Figure 8. Contrast between music and noise group mean iCOH. Areas in green indicate stronger iCOH for the music condition, while areas in magenta indicate the opposite. Grayscale indicates areas of similar strength; black: areas where iCOH is zero in both conditions; white: areas where iCOH is equal in both conditions. Significant effects of tempo were also identified and corresponding p-values are also shown (Wilcoxon signed rank test, α = 0.05, corrected for multiple comparisons with Bonferroni-Holm).

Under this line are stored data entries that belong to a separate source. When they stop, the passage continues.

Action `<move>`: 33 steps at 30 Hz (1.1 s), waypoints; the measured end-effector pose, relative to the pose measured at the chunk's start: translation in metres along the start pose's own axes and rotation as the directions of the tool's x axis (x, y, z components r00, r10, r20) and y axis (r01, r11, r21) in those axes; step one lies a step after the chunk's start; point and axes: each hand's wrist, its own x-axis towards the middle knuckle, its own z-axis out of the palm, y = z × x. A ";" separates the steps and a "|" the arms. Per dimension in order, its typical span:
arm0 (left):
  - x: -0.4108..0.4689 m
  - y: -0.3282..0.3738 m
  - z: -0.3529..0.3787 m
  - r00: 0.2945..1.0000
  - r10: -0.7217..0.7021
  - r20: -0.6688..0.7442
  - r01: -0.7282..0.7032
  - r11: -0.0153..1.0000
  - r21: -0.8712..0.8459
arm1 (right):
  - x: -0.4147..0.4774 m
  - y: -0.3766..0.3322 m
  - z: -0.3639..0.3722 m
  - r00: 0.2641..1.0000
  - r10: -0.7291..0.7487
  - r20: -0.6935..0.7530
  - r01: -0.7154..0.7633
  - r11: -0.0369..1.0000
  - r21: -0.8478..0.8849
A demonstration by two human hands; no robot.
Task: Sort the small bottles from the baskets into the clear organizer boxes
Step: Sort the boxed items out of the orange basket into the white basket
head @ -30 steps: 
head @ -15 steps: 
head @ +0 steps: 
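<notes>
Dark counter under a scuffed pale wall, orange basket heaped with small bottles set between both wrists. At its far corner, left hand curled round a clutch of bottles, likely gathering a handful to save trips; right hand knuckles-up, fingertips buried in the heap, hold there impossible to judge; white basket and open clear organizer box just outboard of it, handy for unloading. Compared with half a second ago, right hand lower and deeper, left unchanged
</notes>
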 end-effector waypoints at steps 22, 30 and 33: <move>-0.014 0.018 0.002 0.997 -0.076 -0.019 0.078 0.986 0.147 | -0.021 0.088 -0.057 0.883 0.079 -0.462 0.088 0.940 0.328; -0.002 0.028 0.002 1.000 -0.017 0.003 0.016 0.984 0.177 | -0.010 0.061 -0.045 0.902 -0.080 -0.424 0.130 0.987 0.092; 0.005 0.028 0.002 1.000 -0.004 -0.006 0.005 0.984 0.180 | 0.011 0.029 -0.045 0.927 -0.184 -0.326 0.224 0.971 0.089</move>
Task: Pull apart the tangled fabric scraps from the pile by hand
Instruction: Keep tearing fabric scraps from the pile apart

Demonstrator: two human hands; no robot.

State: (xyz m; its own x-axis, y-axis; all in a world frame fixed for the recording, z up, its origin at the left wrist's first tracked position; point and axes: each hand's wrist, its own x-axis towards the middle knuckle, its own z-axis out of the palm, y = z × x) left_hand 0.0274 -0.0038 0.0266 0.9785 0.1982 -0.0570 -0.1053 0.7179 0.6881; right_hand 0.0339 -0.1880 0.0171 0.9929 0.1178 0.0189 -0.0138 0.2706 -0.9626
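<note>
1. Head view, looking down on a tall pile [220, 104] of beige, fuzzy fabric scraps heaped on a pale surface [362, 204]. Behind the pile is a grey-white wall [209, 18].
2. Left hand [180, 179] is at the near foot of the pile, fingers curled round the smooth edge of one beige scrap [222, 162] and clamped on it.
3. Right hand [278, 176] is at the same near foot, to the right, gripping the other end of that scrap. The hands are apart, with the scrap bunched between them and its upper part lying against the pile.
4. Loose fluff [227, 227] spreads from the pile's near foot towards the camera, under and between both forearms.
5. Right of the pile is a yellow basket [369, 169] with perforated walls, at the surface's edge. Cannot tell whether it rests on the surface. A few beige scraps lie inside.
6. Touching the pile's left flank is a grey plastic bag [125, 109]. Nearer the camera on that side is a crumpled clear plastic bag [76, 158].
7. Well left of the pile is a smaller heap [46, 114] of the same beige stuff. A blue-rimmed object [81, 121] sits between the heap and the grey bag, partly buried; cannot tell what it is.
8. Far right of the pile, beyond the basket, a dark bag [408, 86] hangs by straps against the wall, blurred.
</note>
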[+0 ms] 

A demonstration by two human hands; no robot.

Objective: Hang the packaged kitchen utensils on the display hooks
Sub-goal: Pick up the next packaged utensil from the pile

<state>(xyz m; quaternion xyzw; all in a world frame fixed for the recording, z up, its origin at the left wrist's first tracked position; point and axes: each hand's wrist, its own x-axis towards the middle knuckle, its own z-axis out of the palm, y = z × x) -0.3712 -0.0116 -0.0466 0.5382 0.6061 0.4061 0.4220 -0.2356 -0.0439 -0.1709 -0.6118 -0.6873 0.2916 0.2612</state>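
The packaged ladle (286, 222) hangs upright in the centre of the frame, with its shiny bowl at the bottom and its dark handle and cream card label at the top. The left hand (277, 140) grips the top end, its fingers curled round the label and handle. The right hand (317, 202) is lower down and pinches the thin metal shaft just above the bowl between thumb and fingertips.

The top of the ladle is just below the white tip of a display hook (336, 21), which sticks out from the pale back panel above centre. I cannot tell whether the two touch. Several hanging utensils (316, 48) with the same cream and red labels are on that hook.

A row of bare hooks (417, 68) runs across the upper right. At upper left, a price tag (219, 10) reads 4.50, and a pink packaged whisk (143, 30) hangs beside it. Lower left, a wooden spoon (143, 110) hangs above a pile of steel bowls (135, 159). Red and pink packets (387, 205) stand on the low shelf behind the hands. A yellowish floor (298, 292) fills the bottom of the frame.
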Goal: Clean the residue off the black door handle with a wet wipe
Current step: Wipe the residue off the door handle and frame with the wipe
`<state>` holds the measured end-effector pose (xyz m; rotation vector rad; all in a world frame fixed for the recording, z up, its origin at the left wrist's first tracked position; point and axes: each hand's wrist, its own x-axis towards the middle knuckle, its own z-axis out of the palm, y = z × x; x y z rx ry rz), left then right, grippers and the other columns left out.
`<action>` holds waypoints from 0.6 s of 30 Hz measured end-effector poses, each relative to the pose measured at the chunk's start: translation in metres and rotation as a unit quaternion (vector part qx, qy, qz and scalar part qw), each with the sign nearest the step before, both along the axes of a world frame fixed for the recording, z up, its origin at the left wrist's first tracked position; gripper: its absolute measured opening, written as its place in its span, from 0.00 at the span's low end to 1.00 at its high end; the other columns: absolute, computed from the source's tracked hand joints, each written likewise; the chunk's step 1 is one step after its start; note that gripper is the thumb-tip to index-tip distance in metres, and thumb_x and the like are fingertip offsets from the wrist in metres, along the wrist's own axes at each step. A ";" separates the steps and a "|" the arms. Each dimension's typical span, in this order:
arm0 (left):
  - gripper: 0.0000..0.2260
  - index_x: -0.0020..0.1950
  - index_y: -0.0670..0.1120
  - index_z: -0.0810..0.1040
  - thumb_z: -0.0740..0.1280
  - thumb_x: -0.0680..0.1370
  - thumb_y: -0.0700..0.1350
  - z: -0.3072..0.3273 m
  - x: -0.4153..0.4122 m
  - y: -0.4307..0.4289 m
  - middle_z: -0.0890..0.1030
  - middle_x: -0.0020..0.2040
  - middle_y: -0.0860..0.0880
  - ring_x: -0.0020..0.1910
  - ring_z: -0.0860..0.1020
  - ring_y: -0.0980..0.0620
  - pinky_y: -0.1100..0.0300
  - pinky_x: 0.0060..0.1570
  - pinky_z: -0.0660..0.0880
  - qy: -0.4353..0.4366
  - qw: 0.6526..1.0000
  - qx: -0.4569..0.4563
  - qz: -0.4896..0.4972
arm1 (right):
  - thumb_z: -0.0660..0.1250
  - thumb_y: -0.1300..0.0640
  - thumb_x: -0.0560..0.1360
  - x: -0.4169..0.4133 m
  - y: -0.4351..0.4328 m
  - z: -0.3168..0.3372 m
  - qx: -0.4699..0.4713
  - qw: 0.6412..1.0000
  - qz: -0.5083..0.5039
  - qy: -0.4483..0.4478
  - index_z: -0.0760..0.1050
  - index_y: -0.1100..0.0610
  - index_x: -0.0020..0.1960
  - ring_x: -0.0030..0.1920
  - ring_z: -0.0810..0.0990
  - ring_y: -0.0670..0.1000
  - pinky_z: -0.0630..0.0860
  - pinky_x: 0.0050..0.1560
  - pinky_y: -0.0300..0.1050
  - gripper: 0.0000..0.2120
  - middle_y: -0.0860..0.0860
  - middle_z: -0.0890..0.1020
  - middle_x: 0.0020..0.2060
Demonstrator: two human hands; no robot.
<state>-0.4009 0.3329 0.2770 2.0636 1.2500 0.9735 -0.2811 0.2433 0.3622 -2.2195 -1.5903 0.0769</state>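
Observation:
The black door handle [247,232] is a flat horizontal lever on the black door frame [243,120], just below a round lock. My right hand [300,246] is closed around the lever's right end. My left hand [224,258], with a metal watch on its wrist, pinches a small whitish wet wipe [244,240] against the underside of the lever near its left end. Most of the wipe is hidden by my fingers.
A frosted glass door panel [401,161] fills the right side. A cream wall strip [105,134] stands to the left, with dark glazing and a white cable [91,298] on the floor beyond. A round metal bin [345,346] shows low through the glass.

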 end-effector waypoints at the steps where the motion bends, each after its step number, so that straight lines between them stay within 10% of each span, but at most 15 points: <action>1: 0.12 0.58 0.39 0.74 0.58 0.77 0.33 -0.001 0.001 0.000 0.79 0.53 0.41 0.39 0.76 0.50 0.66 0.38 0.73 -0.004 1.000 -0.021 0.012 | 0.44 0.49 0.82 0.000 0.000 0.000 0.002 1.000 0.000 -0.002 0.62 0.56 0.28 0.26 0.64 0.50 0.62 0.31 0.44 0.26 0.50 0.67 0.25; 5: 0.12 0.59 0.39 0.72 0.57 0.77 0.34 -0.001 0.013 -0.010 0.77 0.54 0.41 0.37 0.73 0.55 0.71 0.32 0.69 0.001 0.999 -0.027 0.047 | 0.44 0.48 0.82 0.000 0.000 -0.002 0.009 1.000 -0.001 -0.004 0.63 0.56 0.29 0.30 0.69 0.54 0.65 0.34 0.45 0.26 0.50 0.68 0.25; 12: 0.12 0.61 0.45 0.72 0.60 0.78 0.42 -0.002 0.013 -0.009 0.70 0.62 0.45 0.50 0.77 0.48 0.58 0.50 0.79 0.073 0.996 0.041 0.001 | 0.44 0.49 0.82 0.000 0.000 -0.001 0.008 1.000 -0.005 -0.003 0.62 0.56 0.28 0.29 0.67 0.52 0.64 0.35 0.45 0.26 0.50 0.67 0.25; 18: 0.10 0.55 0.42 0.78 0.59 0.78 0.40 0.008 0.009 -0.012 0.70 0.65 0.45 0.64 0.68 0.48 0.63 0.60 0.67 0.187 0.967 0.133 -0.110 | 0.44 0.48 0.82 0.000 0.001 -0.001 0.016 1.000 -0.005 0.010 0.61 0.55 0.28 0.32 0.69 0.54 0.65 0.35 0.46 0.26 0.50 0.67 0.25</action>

To examine the effect of tempo and acoustic stimulation on the direction of interaction, we estimated the sources (sum of iCOH flowing outwards from an electrode) and sinks (sum of iCOH flowing inwards into an electrode) for RS, music and noise over the four frequency ranges studied (Figures 9–12). To isolate the effect of tempo over and above acoustic stimulation we contrasted the corresponding sources/sinks of music and noise. Tempo had an effect on the distribution of sources and sinks (with the most striking difference observed at 150 bpm, Figure 10), and this implies that tempo affects not only the strength of iCOH, but also the direction of interaction.

FIGURE 9

Figure 9. Sources (iCOH flowing outwards) and sinks (iCOH flowing inwards) of activity for RS, music and noise stimuli estimated for the δ (1.5–3.5 Hz) frequency range.

FIGURE 10

Figure 10. Sources (iCOH flowing outwards) and sinks (iCOH flowing inwards) of activity for RS, music and noise stimuli estimated for the θ (3.5–7.5 Hz) frequency range.

FIGURE 11

Figure 11. Sources (iCOH flowing outwards) and sinks (iCOH flowing inwards) of activity for RS, music and noise stimuli estimated for the α (8–12 Hz) frequency range.

FIGURE 12

Figure 12. Sources (iCOH flowing outwards) and sinks (iCOH flowing inwards) of activity for RS, music and noise stimuli estimated for the β (12.5–18 Hz) frequency range.

Discussion

As part of this study we investigated a potential mechanism behind the internal beat representation from music. We looked at how tempo may affect the underlying brain interactions represented by imaginary coherence, as a new contribution to the previous literature. We identified changes in both the strength of imaginary coherence as well as topological changes in connectivity as a function of tempo and frequency range.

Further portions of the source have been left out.